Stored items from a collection
⁂

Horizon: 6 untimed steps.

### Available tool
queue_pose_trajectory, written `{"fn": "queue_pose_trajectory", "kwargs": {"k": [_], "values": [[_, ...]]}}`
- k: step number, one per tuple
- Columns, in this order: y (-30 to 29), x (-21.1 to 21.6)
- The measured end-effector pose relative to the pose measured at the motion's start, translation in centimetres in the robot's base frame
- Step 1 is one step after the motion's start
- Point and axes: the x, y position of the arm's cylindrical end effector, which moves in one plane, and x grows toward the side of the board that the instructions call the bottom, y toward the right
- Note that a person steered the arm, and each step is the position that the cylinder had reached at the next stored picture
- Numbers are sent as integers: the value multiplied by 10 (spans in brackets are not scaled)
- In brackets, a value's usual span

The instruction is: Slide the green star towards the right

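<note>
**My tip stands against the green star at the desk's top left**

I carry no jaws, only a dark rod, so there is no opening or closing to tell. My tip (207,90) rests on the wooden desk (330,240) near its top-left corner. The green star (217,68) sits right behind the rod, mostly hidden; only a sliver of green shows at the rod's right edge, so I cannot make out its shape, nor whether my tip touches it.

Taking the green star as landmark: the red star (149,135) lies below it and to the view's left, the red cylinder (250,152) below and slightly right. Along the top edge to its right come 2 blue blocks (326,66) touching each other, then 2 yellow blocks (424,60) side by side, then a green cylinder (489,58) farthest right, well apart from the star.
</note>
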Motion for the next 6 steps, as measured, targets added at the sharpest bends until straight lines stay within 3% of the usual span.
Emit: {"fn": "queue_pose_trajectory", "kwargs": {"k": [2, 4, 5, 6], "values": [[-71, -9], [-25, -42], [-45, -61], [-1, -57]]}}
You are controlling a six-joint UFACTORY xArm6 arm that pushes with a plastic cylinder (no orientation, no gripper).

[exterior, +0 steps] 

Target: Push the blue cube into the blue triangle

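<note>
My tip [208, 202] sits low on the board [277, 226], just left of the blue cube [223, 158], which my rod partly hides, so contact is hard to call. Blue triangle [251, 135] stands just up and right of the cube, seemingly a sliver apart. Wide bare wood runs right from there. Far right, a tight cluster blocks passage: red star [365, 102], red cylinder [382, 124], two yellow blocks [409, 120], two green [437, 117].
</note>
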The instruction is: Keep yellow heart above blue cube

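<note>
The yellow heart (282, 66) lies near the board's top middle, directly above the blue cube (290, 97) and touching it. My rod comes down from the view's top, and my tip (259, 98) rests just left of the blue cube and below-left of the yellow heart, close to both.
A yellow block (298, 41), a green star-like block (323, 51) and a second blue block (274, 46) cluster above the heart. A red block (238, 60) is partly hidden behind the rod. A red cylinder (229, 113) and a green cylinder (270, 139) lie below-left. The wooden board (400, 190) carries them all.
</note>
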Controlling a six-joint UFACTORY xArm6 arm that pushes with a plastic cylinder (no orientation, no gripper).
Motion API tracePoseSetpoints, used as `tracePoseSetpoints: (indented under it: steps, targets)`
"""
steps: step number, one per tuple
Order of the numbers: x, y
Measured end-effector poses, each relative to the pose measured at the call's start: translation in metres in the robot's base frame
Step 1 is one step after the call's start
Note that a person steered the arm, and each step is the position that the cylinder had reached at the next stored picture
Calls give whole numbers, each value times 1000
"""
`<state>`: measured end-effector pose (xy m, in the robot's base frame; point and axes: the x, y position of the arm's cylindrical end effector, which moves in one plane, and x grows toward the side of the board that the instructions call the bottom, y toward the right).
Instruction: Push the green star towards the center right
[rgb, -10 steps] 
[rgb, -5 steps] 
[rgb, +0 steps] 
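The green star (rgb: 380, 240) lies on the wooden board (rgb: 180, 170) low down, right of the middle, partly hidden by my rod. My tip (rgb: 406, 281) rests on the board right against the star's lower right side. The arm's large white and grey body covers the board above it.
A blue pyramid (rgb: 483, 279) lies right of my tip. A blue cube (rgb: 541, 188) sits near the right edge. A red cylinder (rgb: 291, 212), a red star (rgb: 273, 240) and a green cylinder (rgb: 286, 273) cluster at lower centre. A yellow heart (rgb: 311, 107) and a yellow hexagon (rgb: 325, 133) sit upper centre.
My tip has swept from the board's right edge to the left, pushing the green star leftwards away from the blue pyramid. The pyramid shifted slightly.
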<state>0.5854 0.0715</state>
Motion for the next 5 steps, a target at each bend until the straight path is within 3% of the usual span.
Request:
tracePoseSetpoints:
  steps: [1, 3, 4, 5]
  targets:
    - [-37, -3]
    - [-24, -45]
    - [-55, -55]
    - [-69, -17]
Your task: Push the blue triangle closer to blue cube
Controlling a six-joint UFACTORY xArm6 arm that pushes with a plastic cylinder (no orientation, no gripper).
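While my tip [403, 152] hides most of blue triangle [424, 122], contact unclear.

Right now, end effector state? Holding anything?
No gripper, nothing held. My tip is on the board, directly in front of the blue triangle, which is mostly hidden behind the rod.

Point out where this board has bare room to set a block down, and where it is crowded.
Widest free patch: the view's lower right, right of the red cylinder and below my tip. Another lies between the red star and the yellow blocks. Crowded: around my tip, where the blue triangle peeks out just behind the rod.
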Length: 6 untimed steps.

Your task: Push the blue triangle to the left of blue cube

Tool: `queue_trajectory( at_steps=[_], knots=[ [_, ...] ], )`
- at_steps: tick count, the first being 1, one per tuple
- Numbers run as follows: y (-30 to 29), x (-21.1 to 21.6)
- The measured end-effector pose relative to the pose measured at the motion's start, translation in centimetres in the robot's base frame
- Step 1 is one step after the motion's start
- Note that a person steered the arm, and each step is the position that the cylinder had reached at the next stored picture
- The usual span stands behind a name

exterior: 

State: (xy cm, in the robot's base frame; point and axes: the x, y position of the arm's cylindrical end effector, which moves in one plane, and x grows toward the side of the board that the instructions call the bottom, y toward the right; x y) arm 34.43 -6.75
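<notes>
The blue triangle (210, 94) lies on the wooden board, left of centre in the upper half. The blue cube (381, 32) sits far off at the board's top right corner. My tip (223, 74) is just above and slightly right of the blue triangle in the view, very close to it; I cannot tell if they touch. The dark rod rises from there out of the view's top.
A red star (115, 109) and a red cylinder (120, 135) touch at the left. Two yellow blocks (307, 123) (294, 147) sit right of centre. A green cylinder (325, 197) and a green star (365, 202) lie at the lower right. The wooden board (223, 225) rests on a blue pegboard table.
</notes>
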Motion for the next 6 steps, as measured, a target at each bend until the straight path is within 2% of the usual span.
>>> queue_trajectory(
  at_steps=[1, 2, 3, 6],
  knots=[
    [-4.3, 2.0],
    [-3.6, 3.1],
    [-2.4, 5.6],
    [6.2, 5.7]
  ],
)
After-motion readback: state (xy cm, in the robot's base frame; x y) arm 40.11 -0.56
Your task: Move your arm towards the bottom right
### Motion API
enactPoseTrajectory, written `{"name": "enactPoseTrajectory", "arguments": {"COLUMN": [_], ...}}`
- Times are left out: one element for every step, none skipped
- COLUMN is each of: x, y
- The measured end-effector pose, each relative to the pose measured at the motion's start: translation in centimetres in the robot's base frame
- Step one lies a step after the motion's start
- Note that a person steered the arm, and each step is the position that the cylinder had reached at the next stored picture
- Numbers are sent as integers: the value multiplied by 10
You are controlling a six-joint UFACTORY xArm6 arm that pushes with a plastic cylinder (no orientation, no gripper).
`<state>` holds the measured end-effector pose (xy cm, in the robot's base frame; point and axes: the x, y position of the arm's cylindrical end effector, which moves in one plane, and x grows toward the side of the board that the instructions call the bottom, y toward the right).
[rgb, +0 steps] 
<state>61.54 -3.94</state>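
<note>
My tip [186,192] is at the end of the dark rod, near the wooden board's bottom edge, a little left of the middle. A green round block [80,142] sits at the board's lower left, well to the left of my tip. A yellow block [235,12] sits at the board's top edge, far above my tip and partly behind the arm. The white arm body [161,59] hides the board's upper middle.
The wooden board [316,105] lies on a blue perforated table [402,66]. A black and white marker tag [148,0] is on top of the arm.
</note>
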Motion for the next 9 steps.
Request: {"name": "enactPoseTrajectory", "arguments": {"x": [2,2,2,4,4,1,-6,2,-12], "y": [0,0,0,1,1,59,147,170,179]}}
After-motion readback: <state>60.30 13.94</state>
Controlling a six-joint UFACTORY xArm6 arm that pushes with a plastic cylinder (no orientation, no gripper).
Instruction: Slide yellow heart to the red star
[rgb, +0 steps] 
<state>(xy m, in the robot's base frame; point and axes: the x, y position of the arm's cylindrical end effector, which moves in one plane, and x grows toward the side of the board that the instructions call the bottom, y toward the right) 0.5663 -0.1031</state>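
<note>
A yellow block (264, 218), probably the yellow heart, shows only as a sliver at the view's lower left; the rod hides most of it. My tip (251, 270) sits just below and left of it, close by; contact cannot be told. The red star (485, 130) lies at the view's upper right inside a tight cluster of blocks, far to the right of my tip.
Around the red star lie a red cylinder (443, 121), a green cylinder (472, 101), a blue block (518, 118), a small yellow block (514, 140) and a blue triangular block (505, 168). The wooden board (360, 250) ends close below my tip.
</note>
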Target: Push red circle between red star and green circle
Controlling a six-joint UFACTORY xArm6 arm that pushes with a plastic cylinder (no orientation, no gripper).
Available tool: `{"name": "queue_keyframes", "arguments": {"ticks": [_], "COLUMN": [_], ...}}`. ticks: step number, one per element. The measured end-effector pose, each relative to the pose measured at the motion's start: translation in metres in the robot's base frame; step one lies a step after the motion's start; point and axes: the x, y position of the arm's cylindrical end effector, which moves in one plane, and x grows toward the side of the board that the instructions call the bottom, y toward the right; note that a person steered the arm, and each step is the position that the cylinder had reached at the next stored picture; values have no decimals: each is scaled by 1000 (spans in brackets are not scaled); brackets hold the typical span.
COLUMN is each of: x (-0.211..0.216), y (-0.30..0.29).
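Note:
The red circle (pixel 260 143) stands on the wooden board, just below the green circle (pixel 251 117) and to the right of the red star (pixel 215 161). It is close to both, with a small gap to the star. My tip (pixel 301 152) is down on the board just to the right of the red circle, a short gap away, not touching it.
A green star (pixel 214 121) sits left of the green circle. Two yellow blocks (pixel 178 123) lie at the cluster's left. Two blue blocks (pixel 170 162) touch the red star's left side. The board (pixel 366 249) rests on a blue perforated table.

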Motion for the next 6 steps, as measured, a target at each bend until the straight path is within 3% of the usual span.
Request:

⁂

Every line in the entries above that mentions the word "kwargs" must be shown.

queue_pose_trajectory, written `{"fn": "queue_pose_trajectory", "kwargs": {"k": [_], "values": [[_, ...]]}}`
Emit: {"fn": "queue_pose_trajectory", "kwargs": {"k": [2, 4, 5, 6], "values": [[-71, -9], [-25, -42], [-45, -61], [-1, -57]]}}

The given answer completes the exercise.